Your two copies won't work. The filesystem can reorder things so that both files have been truncated before any has been written to disk.

There are a few filesystem operations that are guaranteed to be atomic: renaming a file over another is one, insofar as the file will either be in one place or another. However, as far as POSIX is concerned, it doesn't guarantee the move is done before the file contents have hit the disk, meaning it only gives you locking.

Linux filesystems have enforced that file contents hit the disk before the atomic move does (but not synchronously), so this does what you want. ext4 has broken that assumption for a short while, making those files actually more likely to end up empty. This was widely regarded as a dick move, and has been remedied since.

Anyway, the proper way to do this is: create temporary file in the same directory (so it's on the same filesystem); write new data; fsync the temporary file; rename it over the previous version. This is as atomic as the OS can guarantee. It also gives you durability at the cost of spinning up the disks, which is why app developers prefer not using fsync and blacklisting the offending ext4 versions.

OTHER TIPS

I will add a heretic response: what about using sqlite? Or, possibly, bsddb, however that seems to be deprecated and you would have to use a third-party module.

My vague recollection from the way databases work is this. It involves three files. A control file, the target database file and a pending transaction log.

The control file has a global transaction counter and a hash or other checksum. This is a small file that's one physical block in size. One OS-level write.

Have a global transaction counter in your target file with the real data, plus a hash or other checksum.

Have a pending transaction log that just grows or is a circular queue of a finite size, or perhaps rolls over. It doesn't much matter.

  1. Log all pending transactions to the simple log.

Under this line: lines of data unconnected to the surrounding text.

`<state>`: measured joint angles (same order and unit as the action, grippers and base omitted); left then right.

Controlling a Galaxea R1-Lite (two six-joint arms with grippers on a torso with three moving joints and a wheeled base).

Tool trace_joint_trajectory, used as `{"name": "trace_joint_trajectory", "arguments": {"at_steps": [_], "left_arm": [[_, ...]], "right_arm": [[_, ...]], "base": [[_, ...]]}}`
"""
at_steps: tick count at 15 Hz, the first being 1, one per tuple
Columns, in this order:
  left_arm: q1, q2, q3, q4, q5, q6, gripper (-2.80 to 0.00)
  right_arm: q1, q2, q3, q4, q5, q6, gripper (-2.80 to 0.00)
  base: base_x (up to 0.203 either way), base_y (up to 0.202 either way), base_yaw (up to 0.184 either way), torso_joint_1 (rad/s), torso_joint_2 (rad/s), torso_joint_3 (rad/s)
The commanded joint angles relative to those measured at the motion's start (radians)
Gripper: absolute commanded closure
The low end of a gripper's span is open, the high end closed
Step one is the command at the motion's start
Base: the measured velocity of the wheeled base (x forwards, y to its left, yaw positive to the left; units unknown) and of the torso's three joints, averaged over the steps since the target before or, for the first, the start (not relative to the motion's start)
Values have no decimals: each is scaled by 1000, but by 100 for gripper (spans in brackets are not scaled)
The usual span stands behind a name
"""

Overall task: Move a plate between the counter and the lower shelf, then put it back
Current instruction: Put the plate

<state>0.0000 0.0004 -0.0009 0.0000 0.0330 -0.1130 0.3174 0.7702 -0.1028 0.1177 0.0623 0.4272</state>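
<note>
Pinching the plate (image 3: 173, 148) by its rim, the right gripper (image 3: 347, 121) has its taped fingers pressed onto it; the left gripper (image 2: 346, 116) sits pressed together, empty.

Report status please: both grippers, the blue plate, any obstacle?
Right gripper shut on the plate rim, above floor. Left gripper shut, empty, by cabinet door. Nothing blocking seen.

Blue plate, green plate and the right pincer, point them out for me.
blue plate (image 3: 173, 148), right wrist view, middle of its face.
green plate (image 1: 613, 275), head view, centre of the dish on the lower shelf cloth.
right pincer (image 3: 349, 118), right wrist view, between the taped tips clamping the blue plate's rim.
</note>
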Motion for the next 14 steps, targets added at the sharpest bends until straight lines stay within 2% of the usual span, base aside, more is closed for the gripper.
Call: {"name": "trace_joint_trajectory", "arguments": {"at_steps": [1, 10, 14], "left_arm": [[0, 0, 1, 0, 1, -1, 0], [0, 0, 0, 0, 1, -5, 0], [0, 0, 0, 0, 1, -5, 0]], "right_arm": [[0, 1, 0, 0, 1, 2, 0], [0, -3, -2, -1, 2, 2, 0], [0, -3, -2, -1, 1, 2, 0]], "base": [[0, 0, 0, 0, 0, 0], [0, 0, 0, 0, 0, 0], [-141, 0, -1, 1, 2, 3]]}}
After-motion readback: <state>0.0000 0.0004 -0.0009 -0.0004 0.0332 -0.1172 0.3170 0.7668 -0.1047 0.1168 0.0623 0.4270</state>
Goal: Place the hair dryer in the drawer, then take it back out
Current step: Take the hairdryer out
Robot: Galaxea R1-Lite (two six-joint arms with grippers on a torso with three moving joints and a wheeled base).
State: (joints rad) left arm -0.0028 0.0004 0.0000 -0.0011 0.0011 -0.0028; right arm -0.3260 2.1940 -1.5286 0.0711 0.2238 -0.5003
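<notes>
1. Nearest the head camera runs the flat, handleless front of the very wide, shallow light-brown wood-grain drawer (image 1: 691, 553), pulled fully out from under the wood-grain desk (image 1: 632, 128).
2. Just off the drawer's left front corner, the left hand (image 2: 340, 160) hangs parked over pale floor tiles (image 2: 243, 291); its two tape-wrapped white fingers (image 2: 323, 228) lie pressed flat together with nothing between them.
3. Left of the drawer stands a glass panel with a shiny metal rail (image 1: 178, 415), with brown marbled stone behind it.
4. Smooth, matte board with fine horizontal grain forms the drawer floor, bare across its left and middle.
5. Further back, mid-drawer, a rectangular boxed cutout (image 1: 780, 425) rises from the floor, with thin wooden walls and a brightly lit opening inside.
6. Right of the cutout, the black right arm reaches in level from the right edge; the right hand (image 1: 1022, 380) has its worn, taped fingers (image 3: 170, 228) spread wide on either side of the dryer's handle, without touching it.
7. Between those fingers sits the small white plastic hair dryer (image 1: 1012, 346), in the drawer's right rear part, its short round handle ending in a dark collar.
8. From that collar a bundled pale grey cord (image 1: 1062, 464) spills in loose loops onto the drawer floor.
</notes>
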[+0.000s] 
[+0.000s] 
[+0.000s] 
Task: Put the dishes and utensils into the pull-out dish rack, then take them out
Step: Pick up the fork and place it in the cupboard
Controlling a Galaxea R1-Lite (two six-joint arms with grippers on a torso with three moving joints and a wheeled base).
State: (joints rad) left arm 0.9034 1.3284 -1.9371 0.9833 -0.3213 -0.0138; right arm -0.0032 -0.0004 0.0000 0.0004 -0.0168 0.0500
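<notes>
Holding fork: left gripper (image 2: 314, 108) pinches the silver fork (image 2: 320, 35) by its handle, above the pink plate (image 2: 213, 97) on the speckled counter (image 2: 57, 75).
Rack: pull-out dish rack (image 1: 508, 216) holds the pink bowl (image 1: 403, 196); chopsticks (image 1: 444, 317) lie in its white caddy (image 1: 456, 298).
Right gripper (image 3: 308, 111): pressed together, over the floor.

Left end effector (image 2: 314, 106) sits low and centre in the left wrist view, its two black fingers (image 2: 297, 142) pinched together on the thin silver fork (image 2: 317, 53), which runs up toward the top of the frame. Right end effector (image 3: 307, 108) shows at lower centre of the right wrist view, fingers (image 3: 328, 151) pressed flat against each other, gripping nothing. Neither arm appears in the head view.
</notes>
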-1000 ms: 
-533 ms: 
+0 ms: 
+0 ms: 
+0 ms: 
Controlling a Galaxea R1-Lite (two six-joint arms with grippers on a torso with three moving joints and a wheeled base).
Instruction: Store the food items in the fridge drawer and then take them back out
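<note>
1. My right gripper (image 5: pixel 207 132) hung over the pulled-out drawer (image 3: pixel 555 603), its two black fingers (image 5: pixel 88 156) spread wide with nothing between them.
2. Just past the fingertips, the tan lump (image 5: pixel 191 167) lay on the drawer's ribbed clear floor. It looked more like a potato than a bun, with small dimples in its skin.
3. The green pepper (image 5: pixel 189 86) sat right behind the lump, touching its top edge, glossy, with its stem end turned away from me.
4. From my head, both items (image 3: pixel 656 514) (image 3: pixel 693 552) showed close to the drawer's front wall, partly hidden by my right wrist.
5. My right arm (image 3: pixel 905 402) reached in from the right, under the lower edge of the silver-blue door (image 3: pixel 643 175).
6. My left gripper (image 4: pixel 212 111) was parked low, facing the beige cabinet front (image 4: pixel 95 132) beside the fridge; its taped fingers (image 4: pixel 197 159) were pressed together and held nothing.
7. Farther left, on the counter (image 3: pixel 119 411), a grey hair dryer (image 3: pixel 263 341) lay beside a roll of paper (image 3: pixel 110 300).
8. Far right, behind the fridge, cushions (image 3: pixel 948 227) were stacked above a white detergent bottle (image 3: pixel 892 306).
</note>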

There's a sequence number and the content of the change.

  2. Update the transaction counter, update the hash in the control file. One write, flushed. If this fails, then nothing has changed. If this succeeds, the control file and target file don't match, indicating a transaction was started but not finished.

  3. Do the expected update on the target file. Seek to the beginning and update the counter and the checksum. If this fails, the control file has a counter one more than the target file. The target file is damaged. When this works, the last logged transaction, the control file and the target file all agree on the sequence number.

You can recover by replaying the log, since you know the last good sequence number.

Under UNIX like systems the usual answer is to do the link dance. Create the file under a unique name (use the tmpfile module) then use the os.link() function to create a hard link to the destination name after you synchronized the contents into the desired (publication) state.

Under this scheme your readers don't see the file until the state is sane. The link operation is atomic. You can unlink the temporary name after you'successfully linked to the "ready" name. There are some additional wrinkles to handle if you need to guarantee semantics over old versions of NFS without depending on the locking daemons.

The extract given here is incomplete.